Hard fouls and a homophobic song
The game was ugly on the field: four red cards, shoving, a torn jersey, a bloody nose, and off it. Referee Iván Barton ended the game in the eighth minute of added time, instead of playing the full 12 minutes that had been announced, due to a second instance of homophobic chants from the crowd.
The Mexican soccer federation, its players, and officials from Concacaf, the soccer confederation of North, Central America, and the Caribbean, have made many efforts over the years to encourage fans to stop shouting homophobic slurs during the parties. Mexico has been fined more than a dozen times in a failed effort to stamp out homophobic abuse, which remains a feature of gaming in Central and South America. Several years ago, Mexico even recruited its star players to try to persuade fans to stop using it.
But as Mexico, which struggled at last year’s World Cup, played poorly again, the fans grew increasingly restless, chanting the word during a contentious second half. Barton stopped play for the first time in the 90th minute amid chants, and Concacaf PSAs were shown throughout the stadium encouraging fans to stop. When it happened again minutes later, he followed the protocol of the tournament organizers and blew the final whistle to end the match lopsided.
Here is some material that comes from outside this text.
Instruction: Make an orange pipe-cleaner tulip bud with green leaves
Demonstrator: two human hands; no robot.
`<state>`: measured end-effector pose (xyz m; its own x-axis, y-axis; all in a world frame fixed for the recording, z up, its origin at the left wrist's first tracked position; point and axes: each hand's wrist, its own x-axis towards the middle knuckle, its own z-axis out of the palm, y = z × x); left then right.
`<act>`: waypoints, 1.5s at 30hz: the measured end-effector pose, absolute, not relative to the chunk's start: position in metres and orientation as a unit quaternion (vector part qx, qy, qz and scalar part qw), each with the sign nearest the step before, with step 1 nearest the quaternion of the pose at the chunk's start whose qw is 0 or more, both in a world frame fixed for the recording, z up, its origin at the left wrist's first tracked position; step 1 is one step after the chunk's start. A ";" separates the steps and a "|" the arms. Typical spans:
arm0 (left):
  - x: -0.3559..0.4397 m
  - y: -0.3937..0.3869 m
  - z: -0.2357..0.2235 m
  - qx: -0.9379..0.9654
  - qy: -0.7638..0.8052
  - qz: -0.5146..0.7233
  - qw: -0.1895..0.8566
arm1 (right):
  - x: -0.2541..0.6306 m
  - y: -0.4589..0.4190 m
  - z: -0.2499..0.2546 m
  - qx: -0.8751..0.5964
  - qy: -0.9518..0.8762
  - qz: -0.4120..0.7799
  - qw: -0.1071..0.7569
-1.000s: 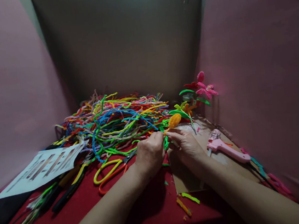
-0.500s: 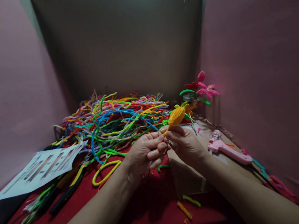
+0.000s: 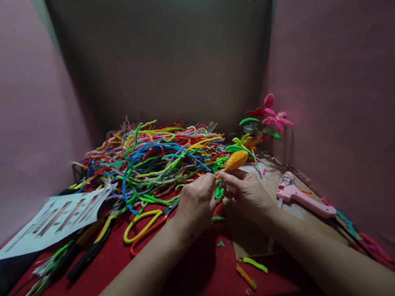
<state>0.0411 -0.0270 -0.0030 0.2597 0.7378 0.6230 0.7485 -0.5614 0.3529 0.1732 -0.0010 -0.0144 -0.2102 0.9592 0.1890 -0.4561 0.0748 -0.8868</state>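
An orange pipe-cleaner petal (image 3: 237, 160) with a short twisted stem is held up between my two hands. My left hand (image 3: 199, 196) is closed in a fist, its thumb and forefinger pinching the stem's end. My right hand (image 3: 246, 192) pinches the same stem nearer the petal, finger and thumb pressed together. Under my left wrist lie scissors (image 3: 142, 225) with yellow and orange handles, their blades partly hidden by the hand. Behind the hands is a heap of many-coloured pipe cleaners (image 3: 156, 154).
A pink glue gun (image 3: 305, 198) lies on a cardboard sheet (image 3: 248, 232) at right. Behind it stand finished pipe-cleaner flowers (image 3: 274, 116). At left are a printed paper (image 3: 53, 222), black-and-yellow pliers (image 3: 91, 248) and thin stems (image 3: 32, 292). Orange and green scraps (image 3: 246, 275) lie in front.
My left hand has turned over, knuckles now up, closing its fingers. The petal has tipped from upright-slanting to nearly level. More of the scissors shows.
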 end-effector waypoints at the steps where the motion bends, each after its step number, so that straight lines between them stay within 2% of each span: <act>1: 0.040 -0.026 -0.003 -0.791 -0.471 -0.391 0.005 | 0.173 -0.001 -0.014 -0.269 -0.472 0.622 0.564; 3: 0.038 -0.026 0.000 -0.775 -0.484 -0.407 -0.024 | 0.173 -0.003 -0.012 -0.256 -0.499 0.615 0.554; 5: 0.037 -0.027 0.006 -0.753 -0.498 -0.419 -0.098 | 0.174 -0.004 -0.010 -0.241 -0.529 0.601 0.548; 10: 0.039 -0.031 0.022 -0.654 -0.454 -0.429 -0.427 | 0.178 -0.004 -0.007 -0.229 -0.514 0.613 0.554; 13: 0.038 -0.031 0.025 -0.590 -0.389 -0.438 -0.556 | 0.178 -0.002 -0.008 -0.212 -0.448 0.676 0.545; 18: 0.034 -0.027 0.017 -0.516 -0.277 -0.424 -0.691 | 0.177 -0.002 -0.009 -0.175 -0.405 0.740 0.508; 22: 0.032 -0.025 0.015 -0.516 -0.244 -0.386 -0.724 | 0.176 -0.003 -0.010 -0.152 -0.423 0.729 0.516; 24: 0.034 -0.026 0.017 -0.552 -0.280 -0.382 -0.686 | 0.176 -0.002 -0.010 -0.163 -0.426 0.718 0.526; 26: 0.038 -0.027 0.019 -0.608 -0.352 -0.398 -0.590 | 0.175 -0.002 -0.009 -0.183 -0.410 0.713 0.539; 30: 0.044 -0.030 0.012 -0.718 -0.466 -0.444 -0.266 | 0.174 -0.003 -0.006 -0.210 -0.375 0.694 0.578; 34: 0.044 -0.031 -0.002 -0.793 -0.448 -0.405 0.075 | 0.172 -0.004 -0.006 -0.233 -0.353 0.687 0.591; 37: 0.042 -0.030 -0.008 -0.803 -0.426 -0.346 0.232 | 0.172 -0.005 -0.008 -0.260 -0.339 0.688 0.587; 39: 0.042 -0.030 -0.009 -0.802 -0.430 -0.310 0.274 | 0.172 -0.005 -0.009 -0.270 -0.343 0.684 0.584; 41: 0.041 -0.030 -0.009 -0.806 -0.437 -0.293 0.270 | 0.173 -0.006 -0.009 -0.273 -0.356 0.678 0.582; 45: 0.040 -0.027 -0.007 -0.811 -0.446 -0.343 0.160 | 0.172 -0.009 -0.008 -0.271 -0.376 0.676 0.573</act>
“I want to make it very clear,” United States interim coach BJ Callaghan told reporters then, “it has no place in the game.”
The United States will play Canada in the final on Sunday night in Las Vegas. Canada defeated Panama, 2-0, in the other semifinal on Thursday with goals from Jonathan David and Alphonso Davies.
But due to red cards from the Mexico match, the United States will face Canada, which emerged as the best team in North and Central America last year during World Cup qualifying without two key players after the midfielder Weston McKennie and defender Sergiño Dest were sent off. out for pushing the Mexican players during irritating moments.
In the 70th minute, Folarin Balogun, a talented young striker making his US debut after picking England and Nigeria, stole the ball from César Montes, who brought Balogun down from behind. Montes instantly received a red card, but players from both teams began to push each other.